# screen door mod



## vdub (Jun 19, 2004)

Nothing real whiz bang to this mod, but I thought it was necessary. After only 5 months since new and only 1 short trip, I noticed the screen door was sagging a tad. Knowing it would only get worse, I decided to beef it up a little. Ran a 1/2 inch by 1/8 inch piece of aluminum from the center door hinge to the outside corner of the screen door. I tightened it down after proping the end of the door up about an eigth of an inch. So far works great. It also gives a little bit of protection to the screen from being pushed in. The sun blasted the lower left corner of the picture, but you get the idea. I put small bolts all the way through the frame instead of just using screws. It should hold for quite a while.


----------



## 3reds (Jan 6, 2004)

I am having the same problem with mine. They replaced the door 2 seasons ago because the original delaminated, and the new door has not been right ever since. My kids can't even open or close the exterior door because it is very hard to pull the latch. Dealer is not taking very good care of me! He will get the trailer over the winter again until it is fixed right! I like your mod and will give it a try this week. Thanks!


----------



## vdub (Jun 19, 2004)

One thing the picture doesn't show (because of the sun problem, sorry) is that the lower right tip of the "brace" is about 2" in from the corner.
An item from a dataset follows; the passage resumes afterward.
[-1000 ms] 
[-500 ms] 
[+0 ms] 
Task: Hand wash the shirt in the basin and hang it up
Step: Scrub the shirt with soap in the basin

Reason for this is so it doesn't hit the small bumper on the door. Also, although not aesthetically pleasing, I think it is important to come off of the center screw hole of the door hinge -- there's a lot of strength at that point.

Another thing I have been thinking about is neutering the screen latch altogeather in lieu of velcro. But I'm still pondering that a bit.


----------



## 3reds (Jan 6, 2004)

Thanks for the added info! I was also considering a self closing spring/hinge thingy. I bet I ask the kids to close the door a hundred times a day!!!!


----------